На следующем заседании, 17 февраля, депутаты обсуждали вопрос о Рабочей группе и Военно-промышленном комитете, об аресте его членов и суде над ними. (Этот вопрос по решению подавляющего большинства был включен в повестку в день заседания.)
Первым на трибуну поднялся Коновалов, член партии прогрессистов и вице-председатель этого комитета. Он подробно рассказал о полицейском налете на штаб «оборонческого» рабочего движения. Речь Коновалова привела в крайнее негодование всех депутатов Думы – разумеется, кроме крайне правых. Особое возмущение вызывали два обстоятельства! приказ, запрещающий публиковать в газетах письмо арестованных, в котором они призывали всех рабочих продолжать работу и воздержаться от всяких выражений массового протеста, а также тот факт, что из поведения рабочего Абросимова, единственного члена группы, оставшегося на свободе, становилось совершенно ясно, что он – агент охранки.
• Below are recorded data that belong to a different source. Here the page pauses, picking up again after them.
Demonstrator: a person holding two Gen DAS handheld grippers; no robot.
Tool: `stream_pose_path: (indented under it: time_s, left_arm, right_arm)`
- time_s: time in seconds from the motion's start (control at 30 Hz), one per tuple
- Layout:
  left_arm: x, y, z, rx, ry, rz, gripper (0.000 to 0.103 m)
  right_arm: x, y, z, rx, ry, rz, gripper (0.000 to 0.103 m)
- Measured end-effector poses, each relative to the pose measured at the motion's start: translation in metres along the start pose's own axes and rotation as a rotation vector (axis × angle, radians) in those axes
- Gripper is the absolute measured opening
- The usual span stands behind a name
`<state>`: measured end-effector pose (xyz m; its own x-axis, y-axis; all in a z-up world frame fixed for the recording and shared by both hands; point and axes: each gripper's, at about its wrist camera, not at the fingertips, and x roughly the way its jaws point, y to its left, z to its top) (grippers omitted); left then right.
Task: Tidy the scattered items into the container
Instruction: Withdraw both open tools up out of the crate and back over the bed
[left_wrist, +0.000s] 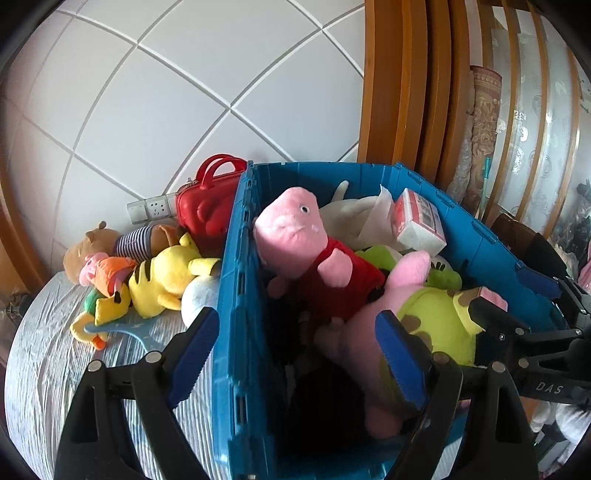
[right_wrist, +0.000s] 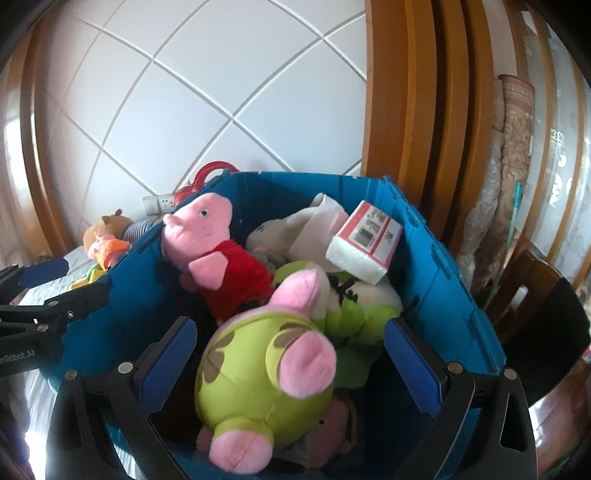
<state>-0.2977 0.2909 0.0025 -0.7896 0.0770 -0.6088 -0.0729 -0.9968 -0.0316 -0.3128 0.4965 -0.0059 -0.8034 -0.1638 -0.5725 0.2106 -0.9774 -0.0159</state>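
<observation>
Readable writing: the right gripper's black arm, seen from the left wrist camera, carries the letters "DAS"; the left gripper's arm, seen from the right wrist camera, shows "nRobot.A1", cut off at the frame edge. The white tissue pack with red printed panels (right_wrist: 364, 242) bears a barcode; its other print is too small to read.

Container: the blue plastic folding crate (left_wrist: 240, 295) stands on a table with a pale striped cloth (left_wrist: 44, 350), against a white tiled wall (left_wrist: 184, 92). Inside it lie a pink pig plush in a red dress (left_wrist: 306, 247), a pink plush in a green spotted suit (right_wrist: 258, 365), a green frog plush (right_wrist: 354, 314), a white plush (left_wrist: 347, 218) and the tissue pack, which is propped against the far right wall.

Outside, left of the crate: a yellow striped plush (left_wrist: 162, 280), a brown bear plush in a striped shirt (left_wrist: 114, 243), a small pink-and-orange plush (left_wrist: 107, 273), a white ball (left_wrist: 201, 295) touching the crate wall, and a red hard-shell toy case (left_wrist: 207, 203).

Left gripper (left_wrist: 295, 350): jaws spread, empty, straddling the crate's left wall. Right gripper (right_wrist: 291, 350): jaws spread on either side of the green-suited plush, pads not pressing it.
</observation>
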Motion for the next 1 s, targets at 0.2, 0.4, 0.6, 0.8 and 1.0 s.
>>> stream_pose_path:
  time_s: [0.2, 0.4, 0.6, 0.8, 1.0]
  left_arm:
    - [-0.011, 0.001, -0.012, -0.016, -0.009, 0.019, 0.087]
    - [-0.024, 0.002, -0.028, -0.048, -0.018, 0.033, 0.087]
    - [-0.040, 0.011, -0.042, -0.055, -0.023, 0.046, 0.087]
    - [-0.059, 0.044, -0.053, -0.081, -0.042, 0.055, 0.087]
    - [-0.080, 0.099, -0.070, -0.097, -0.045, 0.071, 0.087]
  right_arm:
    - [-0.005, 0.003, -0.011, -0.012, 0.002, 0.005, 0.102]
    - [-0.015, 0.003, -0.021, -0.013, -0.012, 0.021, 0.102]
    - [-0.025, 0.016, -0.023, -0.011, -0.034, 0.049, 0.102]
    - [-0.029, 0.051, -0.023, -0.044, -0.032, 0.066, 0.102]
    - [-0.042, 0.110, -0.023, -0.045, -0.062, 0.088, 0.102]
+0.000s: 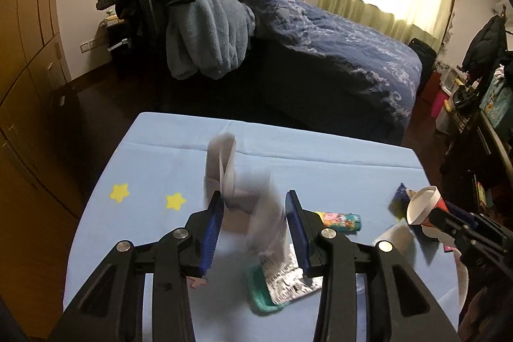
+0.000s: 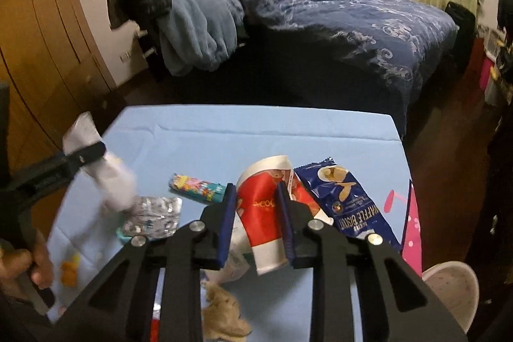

Факты, содержавшиеся в докладе Коновалова, давали всем честным членам Думы ключ к пониманию того, кто стоял за «дикими» забастовками на заводах и за политикой локаутов, к которой подталкивали руководителей предприятий, выпускающих военную продукцию.
18 февраля в результате резкого повышения цен началась целая серия забастовок. Кузнечный цех Путиловского металлургического завода потребовал от руководства повысить зарплату на 50 процентов. Директор наотрез отказался, и рабочие прекратили работу, но оставались на своих местах. Во всех прочих цехах завода проходили митинги. Три дня спустя дирекция, стремясь избавиться от «нежелательных элементов», закрыла кузнечный цех под предлогом, будто исчерпались запасы угля, и уволила всех рабочих цеха. Другие цеха завода подняли перчатку, и в тот же вечер по всему заводу прошли забастовочные митинги.
На следующий день, 22 февраля, руководство Путиловского завода ответило тем, что объявило локаут – это означало, что около 40 тысяч рабочих были буквально выброшены на улицу. Те решили обратиться за поддержкой ко всем другим рабочим Петрограда, и с целью координации действий был избран стачечный комитет. В тот же день царь, после смерти Распутина живший в Царском Селе, уехал на фронт, пообещав Протопопову вернуться через неделю.